Tiba-tiba dilihatnya ada bapak-bapak berpakaian sangat lusuh duduk di pinggiran jalan. Kana dekati saja bapak itu. Kana yakin bapak itu orang gila. Kadang dekat dengan orang gila lebih baik daripada dekat dengan orang normal yang dengan segala sumpah serapahnya.
"Sudah makan, Neng?" tanya bapak itu sambil menawarkan roti yang sudah berjamur ke arahnya.
Kana mengangguk.
"Sudah, Pak," jawab Kana. Kana memang sudah sarapan yang cukup banyak tadi pagi, nasi putih dengan dua lauk ayam goreng sisa lauk semalam, sambal terasi dan dua kerupuk udang. Kana juga minum teh panas manis, dia buat sendiri kala pegawai lain masih tertidur lelap.
Kana sekali lagi melirik ke arah bapak-bapak itu yang sangat lahap makan roti basi. Dia berpikir bapak itu tidak gila, sorot matanya masih sangat tajam.
"Nunggu satpol PP?" tanya bapak itu setelah menghabiskan rotinya. Dia melirik ke arah tas di belakang punggung Kana.
"Iya, Pak," jawab Kana pelan dan pasrah.
"Sebentar lagi.
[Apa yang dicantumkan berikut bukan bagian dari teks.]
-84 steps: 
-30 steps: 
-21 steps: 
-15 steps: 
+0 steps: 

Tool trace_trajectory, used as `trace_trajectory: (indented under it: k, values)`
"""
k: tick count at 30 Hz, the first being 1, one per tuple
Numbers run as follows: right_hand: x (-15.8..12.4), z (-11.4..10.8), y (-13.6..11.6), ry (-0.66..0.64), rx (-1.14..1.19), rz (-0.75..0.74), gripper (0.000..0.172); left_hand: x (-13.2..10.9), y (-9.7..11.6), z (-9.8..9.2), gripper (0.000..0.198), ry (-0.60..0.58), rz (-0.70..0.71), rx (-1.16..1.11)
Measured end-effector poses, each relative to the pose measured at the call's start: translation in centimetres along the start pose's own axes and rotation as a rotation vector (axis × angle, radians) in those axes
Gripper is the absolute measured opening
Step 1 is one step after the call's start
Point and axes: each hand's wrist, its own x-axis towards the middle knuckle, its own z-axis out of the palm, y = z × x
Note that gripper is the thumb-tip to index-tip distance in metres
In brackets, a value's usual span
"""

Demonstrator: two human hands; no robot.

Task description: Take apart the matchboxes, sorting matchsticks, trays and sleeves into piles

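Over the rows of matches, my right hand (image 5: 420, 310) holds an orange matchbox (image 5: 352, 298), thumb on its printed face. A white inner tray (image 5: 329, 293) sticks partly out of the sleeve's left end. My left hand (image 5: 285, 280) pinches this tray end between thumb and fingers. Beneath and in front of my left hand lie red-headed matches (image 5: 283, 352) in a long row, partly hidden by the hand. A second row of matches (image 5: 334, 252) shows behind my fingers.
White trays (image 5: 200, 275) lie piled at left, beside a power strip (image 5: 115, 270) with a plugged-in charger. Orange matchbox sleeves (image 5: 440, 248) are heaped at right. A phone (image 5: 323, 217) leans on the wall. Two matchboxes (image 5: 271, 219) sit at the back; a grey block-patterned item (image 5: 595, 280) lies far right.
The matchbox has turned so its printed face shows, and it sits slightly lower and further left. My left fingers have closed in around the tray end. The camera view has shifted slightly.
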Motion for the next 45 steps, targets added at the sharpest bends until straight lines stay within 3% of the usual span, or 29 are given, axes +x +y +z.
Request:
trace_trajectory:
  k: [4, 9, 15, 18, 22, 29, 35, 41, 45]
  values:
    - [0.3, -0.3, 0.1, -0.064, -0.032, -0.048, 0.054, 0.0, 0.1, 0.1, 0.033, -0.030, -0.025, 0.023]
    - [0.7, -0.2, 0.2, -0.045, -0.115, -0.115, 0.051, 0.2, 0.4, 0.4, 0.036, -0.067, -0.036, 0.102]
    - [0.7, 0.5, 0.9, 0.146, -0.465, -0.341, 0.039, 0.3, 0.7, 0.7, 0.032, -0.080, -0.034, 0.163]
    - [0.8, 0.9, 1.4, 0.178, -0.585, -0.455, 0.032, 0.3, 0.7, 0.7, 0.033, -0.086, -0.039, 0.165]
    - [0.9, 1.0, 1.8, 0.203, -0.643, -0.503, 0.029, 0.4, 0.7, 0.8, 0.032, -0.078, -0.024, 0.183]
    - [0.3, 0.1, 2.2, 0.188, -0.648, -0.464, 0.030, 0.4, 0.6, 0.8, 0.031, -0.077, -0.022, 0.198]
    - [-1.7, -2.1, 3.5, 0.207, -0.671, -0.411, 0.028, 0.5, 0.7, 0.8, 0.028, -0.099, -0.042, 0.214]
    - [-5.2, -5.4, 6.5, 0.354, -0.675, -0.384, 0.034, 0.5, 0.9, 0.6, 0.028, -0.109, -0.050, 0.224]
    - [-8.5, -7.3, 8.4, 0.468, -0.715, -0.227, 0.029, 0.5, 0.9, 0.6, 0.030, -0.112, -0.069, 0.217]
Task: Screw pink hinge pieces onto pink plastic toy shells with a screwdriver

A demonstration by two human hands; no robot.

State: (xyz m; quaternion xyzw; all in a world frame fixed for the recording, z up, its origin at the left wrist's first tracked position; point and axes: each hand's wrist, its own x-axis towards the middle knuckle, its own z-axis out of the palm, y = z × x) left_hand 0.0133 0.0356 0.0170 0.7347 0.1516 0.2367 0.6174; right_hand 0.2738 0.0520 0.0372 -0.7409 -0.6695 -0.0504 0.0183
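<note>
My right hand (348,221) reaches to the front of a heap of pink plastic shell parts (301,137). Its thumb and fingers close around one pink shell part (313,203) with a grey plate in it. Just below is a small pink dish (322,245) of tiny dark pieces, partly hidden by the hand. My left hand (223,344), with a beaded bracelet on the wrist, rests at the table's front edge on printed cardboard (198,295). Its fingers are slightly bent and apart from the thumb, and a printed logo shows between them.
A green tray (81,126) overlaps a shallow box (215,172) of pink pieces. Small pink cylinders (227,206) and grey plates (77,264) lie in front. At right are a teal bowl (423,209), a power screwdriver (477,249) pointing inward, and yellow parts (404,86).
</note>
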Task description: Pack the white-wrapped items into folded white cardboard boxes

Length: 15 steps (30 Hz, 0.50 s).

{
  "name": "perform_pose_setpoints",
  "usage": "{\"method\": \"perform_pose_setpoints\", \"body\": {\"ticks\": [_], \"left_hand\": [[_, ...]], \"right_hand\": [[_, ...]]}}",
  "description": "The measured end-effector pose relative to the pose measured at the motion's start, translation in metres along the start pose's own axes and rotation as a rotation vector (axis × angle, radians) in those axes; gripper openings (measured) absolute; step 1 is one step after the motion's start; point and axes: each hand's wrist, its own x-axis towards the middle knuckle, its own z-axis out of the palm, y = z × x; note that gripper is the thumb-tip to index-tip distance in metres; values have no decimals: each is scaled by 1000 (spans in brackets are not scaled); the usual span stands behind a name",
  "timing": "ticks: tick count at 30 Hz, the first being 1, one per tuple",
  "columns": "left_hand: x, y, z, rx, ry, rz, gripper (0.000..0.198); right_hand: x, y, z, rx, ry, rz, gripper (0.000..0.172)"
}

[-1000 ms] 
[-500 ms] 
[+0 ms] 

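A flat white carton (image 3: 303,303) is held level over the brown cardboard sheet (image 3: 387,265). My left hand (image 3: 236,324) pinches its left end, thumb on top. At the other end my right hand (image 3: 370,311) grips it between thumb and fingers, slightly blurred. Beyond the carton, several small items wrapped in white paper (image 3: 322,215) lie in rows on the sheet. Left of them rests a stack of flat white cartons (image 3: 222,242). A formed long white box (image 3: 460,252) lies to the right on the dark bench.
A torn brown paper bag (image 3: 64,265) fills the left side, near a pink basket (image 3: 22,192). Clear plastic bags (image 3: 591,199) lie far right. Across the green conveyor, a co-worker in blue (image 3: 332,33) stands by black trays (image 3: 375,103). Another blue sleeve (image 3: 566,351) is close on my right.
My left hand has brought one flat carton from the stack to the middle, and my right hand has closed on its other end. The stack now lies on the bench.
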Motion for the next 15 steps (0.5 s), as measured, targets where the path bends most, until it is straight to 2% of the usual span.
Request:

Tunggu aja di sini. Kalo lewat, nanti saya stopin mobilnya. Mau pulang kampung gratis kan?"
Kana terkesiap dengan pertanyaan bapak lusuh itu.
Kana mengangguk. Penasaran dengan bapak itu, dia ingin bertanya lebih lanjut. Tapi tiba-tiba terdengar suara-suara klakson mobil.
Kana lega, mobil yang dia tunggu-tunggu pun datang.
Ah, lucunya Kana. Ada banyak orang-orang berlarian dari persembunyian berusaha menghindari mobil satpol PP. Justru dia dan bapak itu malah mendekati mobil satpol PP dan menaikinya.